* _Task brief_
Find the count of lines in the material below that include the word "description". State nothing but that number.

* _Exercise data_
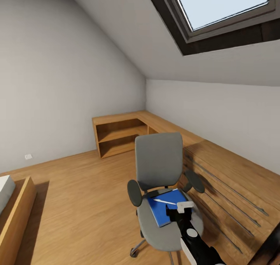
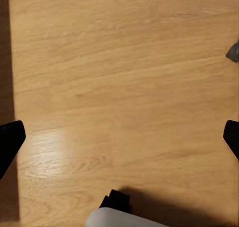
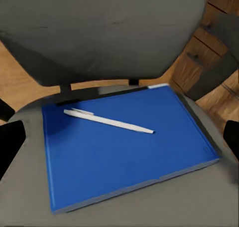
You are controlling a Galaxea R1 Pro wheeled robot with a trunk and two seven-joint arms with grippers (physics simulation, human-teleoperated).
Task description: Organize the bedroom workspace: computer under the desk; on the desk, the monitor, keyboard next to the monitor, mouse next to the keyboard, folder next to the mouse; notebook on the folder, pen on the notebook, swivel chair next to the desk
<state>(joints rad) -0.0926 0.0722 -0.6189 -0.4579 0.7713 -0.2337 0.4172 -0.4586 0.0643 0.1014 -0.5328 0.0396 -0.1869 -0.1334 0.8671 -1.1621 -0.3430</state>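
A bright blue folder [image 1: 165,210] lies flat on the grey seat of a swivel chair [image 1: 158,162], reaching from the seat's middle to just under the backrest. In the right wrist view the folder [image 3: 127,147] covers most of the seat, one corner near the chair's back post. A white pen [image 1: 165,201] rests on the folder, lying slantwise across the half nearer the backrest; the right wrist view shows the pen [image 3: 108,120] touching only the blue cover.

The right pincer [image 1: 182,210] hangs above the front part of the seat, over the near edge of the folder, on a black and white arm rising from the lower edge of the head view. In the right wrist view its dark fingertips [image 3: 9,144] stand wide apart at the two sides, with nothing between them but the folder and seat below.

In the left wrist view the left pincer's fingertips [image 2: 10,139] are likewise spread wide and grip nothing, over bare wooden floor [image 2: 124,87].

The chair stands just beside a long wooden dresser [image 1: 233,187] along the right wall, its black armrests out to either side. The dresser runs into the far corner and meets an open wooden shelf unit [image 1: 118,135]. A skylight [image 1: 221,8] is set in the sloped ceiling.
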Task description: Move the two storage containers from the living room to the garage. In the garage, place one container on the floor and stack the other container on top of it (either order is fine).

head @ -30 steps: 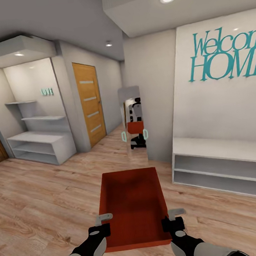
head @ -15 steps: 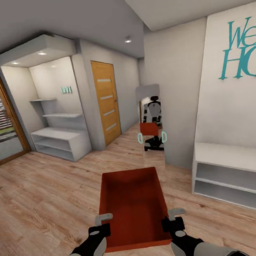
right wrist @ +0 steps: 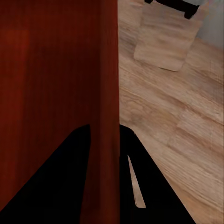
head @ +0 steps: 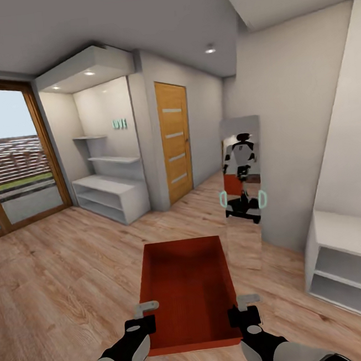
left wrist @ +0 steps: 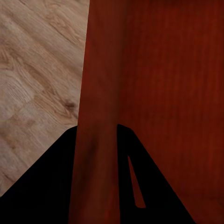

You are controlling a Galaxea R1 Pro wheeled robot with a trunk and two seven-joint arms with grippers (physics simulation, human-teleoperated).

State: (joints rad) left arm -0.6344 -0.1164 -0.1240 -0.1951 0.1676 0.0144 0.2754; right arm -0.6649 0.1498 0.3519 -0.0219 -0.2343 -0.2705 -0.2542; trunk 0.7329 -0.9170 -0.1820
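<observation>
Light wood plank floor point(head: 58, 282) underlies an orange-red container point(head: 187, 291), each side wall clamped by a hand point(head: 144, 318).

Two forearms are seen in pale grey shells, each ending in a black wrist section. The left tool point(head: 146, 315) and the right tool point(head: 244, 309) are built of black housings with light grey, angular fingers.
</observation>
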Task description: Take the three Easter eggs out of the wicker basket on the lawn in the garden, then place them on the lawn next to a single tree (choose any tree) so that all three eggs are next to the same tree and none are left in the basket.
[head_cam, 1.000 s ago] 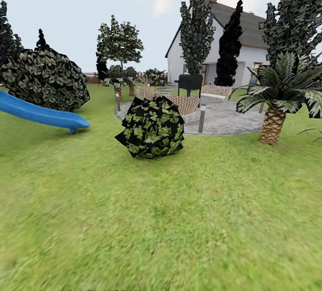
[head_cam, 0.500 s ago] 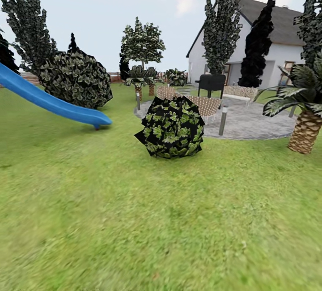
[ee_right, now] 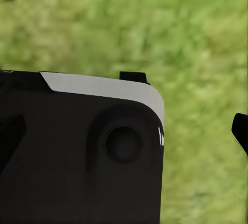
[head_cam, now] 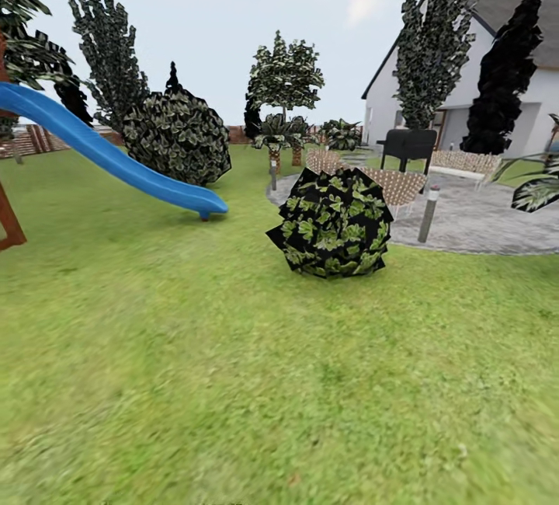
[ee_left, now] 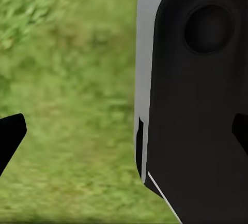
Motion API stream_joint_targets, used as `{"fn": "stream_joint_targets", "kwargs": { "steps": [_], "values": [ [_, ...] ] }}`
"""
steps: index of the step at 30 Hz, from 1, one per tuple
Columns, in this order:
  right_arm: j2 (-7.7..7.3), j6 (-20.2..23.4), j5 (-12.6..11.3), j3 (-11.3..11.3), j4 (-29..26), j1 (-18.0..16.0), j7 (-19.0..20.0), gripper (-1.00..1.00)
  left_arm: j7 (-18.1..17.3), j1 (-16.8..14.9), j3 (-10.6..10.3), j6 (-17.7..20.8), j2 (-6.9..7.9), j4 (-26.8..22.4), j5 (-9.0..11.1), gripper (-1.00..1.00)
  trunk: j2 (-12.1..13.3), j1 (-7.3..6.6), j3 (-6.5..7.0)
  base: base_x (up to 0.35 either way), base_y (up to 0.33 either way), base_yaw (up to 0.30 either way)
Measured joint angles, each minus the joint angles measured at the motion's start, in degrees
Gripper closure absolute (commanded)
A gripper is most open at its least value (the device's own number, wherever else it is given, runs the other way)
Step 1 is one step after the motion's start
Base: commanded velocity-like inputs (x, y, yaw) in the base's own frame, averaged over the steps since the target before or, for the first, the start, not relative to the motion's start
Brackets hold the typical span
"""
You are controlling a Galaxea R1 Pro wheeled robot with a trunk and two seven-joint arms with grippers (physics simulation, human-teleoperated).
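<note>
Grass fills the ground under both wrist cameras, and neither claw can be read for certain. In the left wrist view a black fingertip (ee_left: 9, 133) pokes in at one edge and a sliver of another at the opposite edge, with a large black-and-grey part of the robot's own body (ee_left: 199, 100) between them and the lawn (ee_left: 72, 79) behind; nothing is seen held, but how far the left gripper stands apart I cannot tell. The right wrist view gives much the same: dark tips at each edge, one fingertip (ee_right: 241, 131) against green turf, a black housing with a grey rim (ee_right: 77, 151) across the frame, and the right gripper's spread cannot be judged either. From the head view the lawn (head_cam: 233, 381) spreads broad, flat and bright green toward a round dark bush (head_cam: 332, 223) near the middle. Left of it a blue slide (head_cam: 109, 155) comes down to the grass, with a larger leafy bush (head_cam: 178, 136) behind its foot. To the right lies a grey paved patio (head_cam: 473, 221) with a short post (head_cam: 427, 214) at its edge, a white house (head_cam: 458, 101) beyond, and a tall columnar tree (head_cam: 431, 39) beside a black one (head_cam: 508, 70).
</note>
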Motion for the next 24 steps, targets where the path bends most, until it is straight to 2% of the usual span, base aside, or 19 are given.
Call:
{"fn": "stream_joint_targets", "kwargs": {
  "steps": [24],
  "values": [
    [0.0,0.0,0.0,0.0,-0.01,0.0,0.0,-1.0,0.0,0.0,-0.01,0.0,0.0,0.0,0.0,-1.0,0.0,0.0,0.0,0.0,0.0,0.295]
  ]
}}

* _Answer to this exercise_
3